#### Task directions:
Whenever an image turns up, omit it and return the remaining data exactly.

#### Source data:

______

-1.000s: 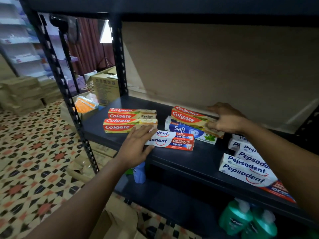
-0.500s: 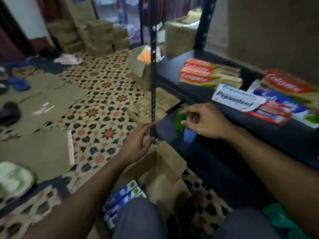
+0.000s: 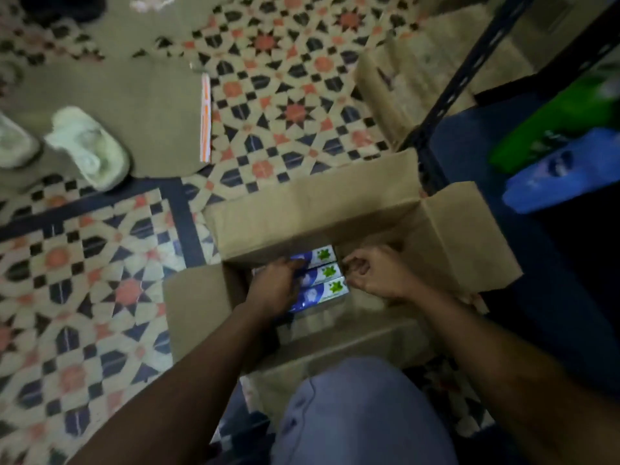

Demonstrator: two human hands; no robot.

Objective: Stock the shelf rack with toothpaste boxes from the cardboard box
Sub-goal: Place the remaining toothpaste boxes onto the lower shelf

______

#### Exercise result:
-1.000s: 
-0.500s: 
+0.000s: 

Demonstrator: two human hands; no robot.

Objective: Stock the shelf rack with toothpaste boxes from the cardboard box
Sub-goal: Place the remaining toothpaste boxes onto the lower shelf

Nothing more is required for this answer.